Exercise brief »
Starting with the line that contains "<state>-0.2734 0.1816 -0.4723", write out each line through the end of the listing, unchanged. Output nothing else.

Available data »
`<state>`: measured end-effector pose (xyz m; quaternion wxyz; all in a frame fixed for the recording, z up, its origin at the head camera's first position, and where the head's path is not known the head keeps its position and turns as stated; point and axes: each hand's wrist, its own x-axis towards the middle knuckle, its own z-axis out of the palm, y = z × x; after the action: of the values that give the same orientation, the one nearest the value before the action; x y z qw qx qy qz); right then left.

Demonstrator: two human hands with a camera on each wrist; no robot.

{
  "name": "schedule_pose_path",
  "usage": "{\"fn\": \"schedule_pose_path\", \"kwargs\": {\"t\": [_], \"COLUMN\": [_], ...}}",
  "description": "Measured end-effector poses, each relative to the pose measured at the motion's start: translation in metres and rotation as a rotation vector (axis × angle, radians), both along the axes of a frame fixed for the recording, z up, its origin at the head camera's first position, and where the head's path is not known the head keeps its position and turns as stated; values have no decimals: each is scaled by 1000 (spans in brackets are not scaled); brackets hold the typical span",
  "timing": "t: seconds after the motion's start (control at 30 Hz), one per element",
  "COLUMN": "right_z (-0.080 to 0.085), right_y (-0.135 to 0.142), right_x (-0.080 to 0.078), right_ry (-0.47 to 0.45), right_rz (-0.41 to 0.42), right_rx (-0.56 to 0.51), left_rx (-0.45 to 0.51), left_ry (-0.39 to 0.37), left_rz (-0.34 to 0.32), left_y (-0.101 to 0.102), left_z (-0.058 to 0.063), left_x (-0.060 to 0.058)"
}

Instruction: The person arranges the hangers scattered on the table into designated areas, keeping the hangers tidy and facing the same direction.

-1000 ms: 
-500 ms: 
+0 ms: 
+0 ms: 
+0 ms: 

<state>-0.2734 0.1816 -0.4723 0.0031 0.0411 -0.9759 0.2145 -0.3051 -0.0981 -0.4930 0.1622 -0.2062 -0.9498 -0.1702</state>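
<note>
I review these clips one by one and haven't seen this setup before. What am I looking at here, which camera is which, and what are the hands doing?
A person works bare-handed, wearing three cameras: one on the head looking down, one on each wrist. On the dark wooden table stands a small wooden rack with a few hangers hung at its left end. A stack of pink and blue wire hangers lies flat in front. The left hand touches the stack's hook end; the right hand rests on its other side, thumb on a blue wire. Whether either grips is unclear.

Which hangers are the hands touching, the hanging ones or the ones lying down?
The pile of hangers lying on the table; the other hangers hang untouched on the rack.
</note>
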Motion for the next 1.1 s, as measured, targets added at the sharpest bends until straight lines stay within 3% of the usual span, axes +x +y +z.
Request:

Output below »
<state>-0.2734 0.1816 -0.4723 0.0031 0.0411 -0.9759 0.2145 -0.3051 -0.0981 -0.4930 0.1622 -0.2062 -0.9498 -0.1702</state>
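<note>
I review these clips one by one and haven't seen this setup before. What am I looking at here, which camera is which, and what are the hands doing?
A person works bare-handed, wearing three cameras: one on the head looking down, one on each wrist. On the dark wooden table stands a small wooden rack with a few hangers hung at its left end. A stack of pink and blue wire hangers lies flat in front. The left hand touches the stack's hook end; the right hand rests on its other side, thumb on a blue wire. Whether either grips is unclear.

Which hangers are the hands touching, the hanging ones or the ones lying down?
The pile of hangers lying on the table; the other hangers hang untouched on the rack.
</note>
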Motion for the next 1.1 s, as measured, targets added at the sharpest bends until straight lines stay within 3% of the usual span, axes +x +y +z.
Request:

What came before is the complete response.